* Task instructions:
Restate word for word the lines of the listing below, from its first line through the line with "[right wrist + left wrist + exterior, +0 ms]", without the pictures.

* Data:
[Start of Attachment]

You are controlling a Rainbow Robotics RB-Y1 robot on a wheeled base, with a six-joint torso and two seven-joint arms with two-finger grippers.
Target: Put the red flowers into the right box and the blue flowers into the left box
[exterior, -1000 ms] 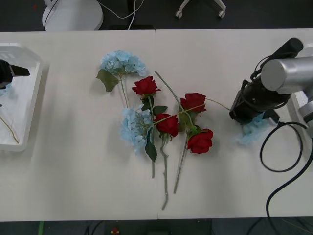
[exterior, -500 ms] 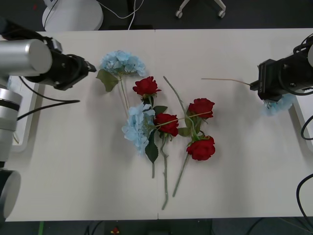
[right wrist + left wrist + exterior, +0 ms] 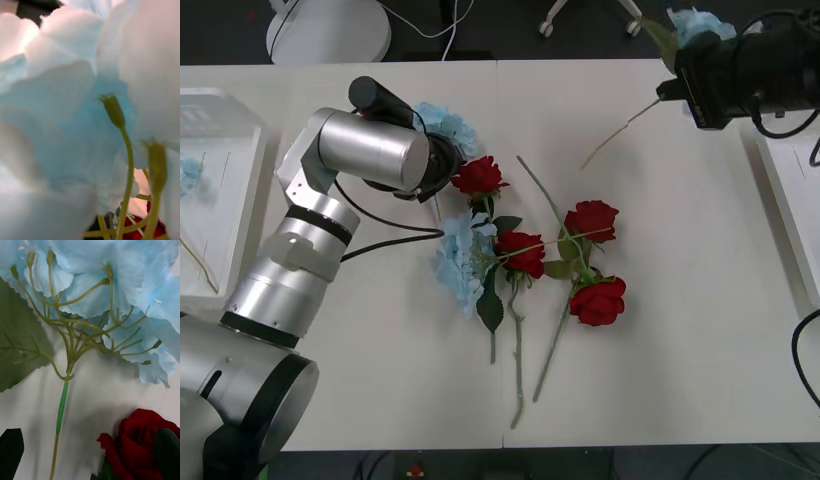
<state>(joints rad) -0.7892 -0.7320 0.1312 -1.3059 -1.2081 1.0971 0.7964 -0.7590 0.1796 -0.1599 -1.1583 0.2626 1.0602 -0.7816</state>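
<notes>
My left gripper [image 3: 90, 465]: fingers apart, low over table's [image 3: 660, 380] far-left part, straddling blue flower [image 3: 108, 288] stem, red rose [image 3: 478, 176] just beside. My right gripper [image 3: 700, 85]: raised at far-right edge, clamped on blue cluster [image 3: 695, 22], its stem [image 3: 617, 133] trailing down toward table. Second blue flower [image 3: 460, 262] at table centre, among three more red roses [image 3: 595, 300], stems crossing. Left box [image 3: 220, 190] at left edge, blue cluster [image 3: 188, 175] inside. Right box [image 3: 790, 200] at right edge, partly seen.
</notes>
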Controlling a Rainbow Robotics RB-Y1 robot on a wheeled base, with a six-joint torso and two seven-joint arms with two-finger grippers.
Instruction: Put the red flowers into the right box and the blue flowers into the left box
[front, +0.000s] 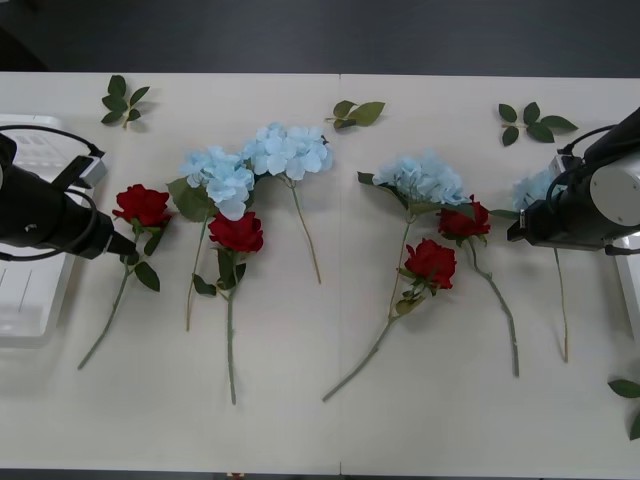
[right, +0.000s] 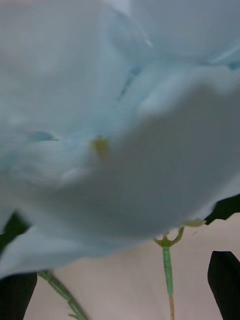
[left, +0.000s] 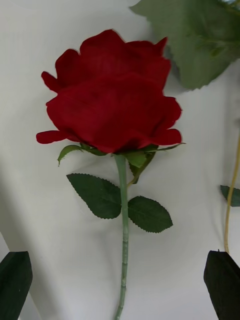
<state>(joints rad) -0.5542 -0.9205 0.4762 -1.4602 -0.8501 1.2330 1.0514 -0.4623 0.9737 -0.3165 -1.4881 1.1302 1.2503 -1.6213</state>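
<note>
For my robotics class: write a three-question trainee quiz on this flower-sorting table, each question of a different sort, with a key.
1. How many red flowers lie on the table?
2. True or false: the left gripper is open, with a rose stem between its fingers.
3. Which flower is the right gripper at? A) the farthest-right blue flower B) a rose C) a leaf sprig

Key: 1) four; 2) true; 3) A
</note>
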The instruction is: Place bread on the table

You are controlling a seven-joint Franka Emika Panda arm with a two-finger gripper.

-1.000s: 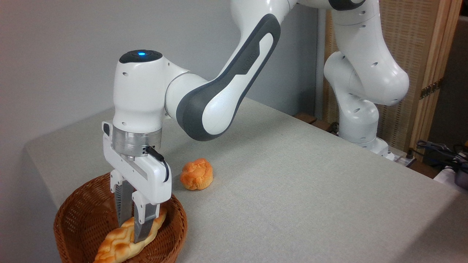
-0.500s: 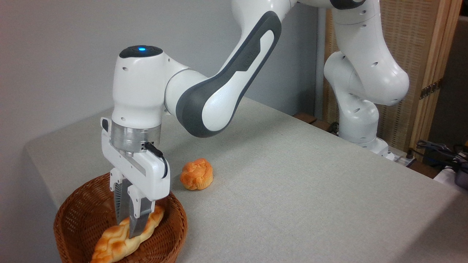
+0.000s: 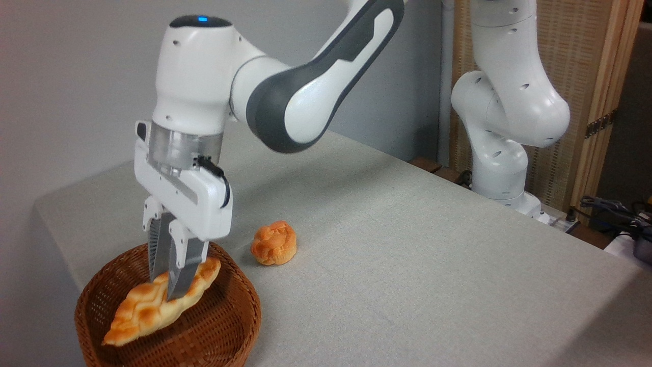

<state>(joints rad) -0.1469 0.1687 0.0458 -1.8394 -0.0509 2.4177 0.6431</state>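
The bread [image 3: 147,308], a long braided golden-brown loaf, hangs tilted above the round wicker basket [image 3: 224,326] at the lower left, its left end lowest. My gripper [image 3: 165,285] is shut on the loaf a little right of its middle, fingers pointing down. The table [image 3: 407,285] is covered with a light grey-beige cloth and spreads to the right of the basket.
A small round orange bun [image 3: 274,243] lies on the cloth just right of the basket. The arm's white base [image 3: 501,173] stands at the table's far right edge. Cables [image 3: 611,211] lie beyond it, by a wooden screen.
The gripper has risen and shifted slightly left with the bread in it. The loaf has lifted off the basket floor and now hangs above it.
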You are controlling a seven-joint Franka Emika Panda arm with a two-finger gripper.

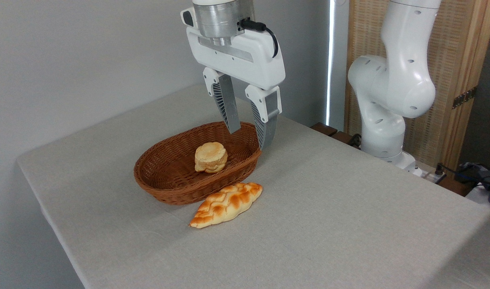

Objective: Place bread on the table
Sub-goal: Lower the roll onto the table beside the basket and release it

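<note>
A single fixed camera looks across a worktop (349, 224) covered in light grey-beige cloth. The robot's 2 fingers (249, 138) hang from the white hand at the top centre, spread apart with nothing between them, their tips poised over the far right rim of a brown wicker basket (165, 186). Inside the basket, below and to the left of the fingers, sits 1 small round bun (211, 157). The bread (227, 204), a braided golden loaf with pointed ends, lies flat on the worktop outside the basket, just beside its near rim and possibly touching it. From the fingers it lies below and nearer the camera, slightly to the left, with the basket's near wall between the 2. Its long axis runs diagonally, from a lower-left tip up to a right-hand tip that is the end closer to the fingers. Since the loaf rests on the cloth and the fingers hold nothing, the task looks complete. The arm's white base (383, 132) stands well off to the right, at the worktop's far edge.
</note>
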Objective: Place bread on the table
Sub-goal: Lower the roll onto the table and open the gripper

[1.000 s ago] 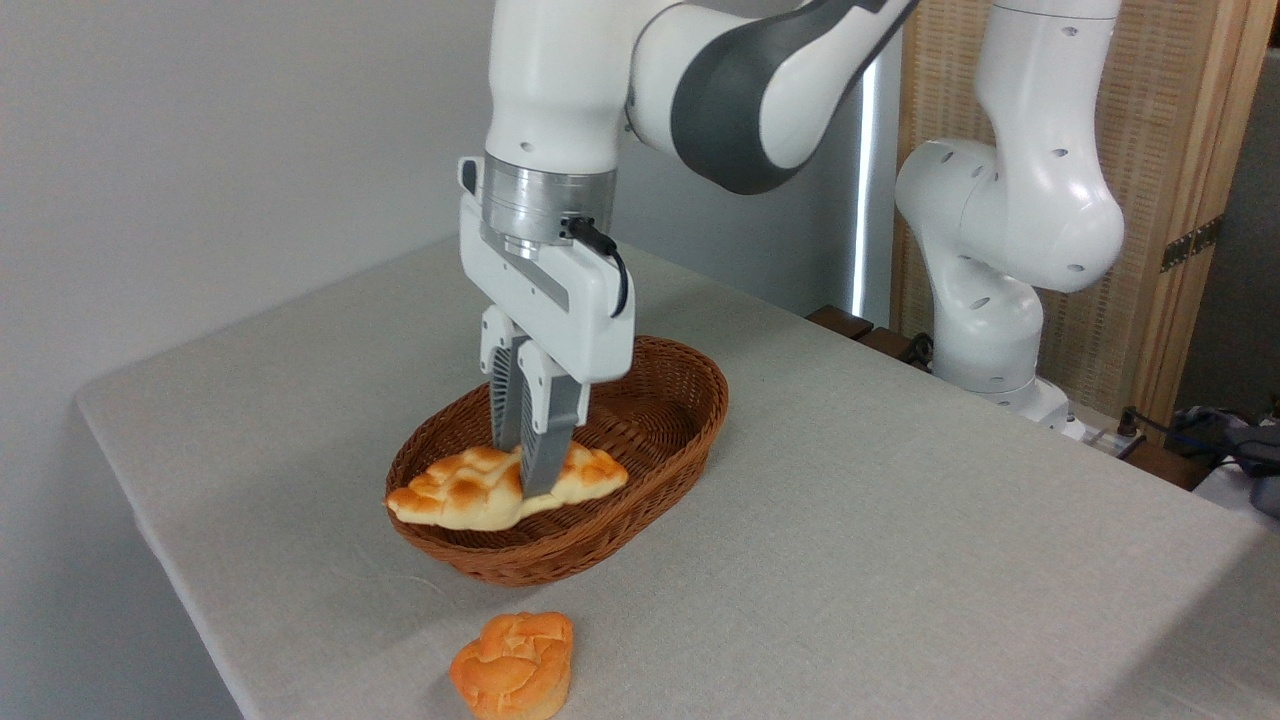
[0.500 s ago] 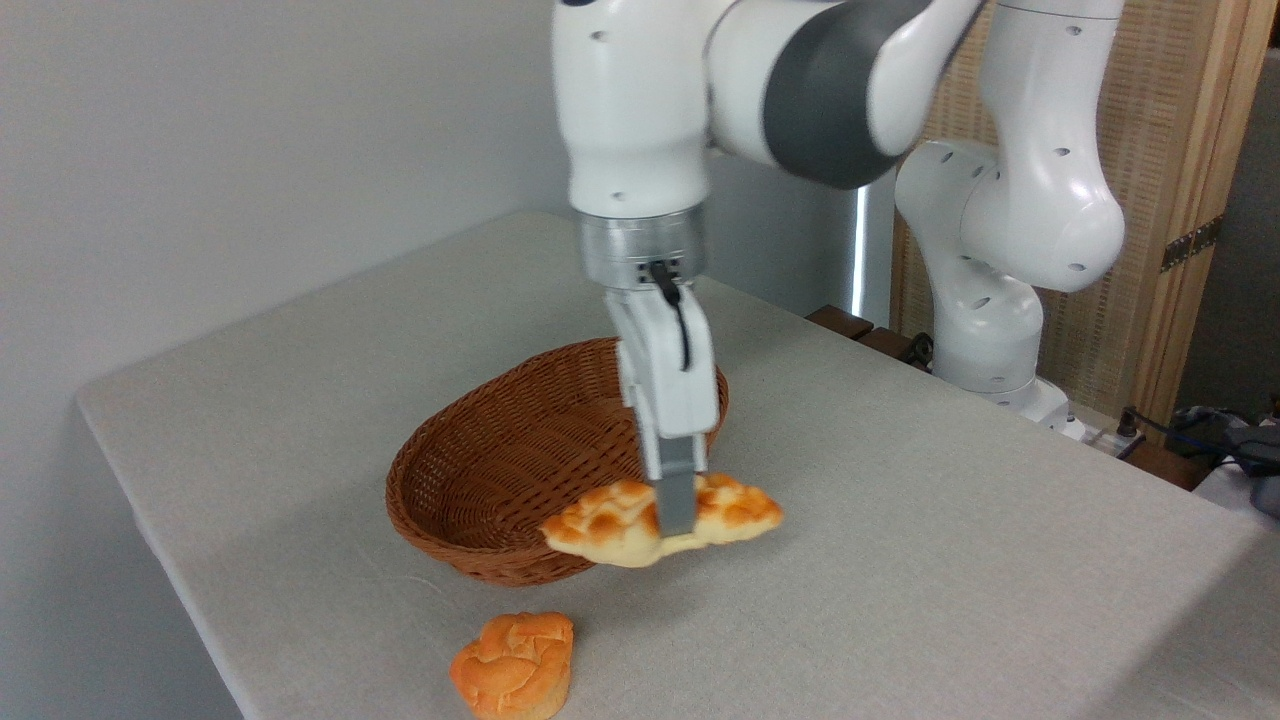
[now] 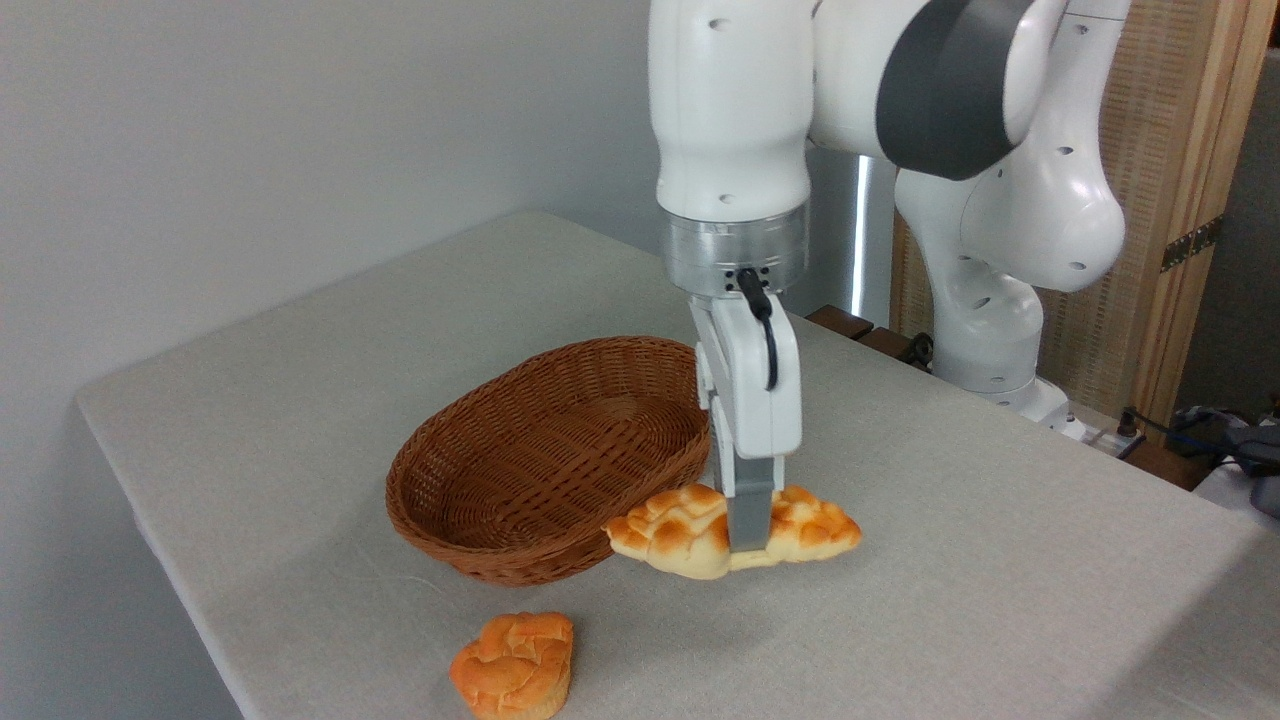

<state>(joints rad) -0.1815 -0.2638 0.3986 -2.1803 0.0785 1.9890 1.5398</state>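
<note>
I had the claw (image 3: 748,535) clamped on the bread (image 3: 690,530) at its middle, the loaf hanging low over the counter (image 3: 950,520), just right of the wicker basket (image 3: 540,450)

Long braided bread (image 3: 690,528), pale cream underneath with golden-brown toasted bumps on top and pointed ends; lay roughly level, pinched at mid-length, low over the table (image 3: 950,560) and just right of the basket, left tip overlapping the rim in view. Whether touching the cloth: could not be told. Table large, rectangular, covered in plain light grey-beige cloth.
</note>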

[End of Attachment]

* Answer to the exercise:
You are controlling a Rainbow Robotics RB-Y1 robot on a wheeled base, with a six-joint torso and two seven-joint arms with two-finger grippers.
Target: Put the red flowers into the right box and the blue flowers into the left box
[exterior, -1000 ms] 
[exterior, -500 ms] 
[right wrist + left wrist + exterior, +0 ms] 

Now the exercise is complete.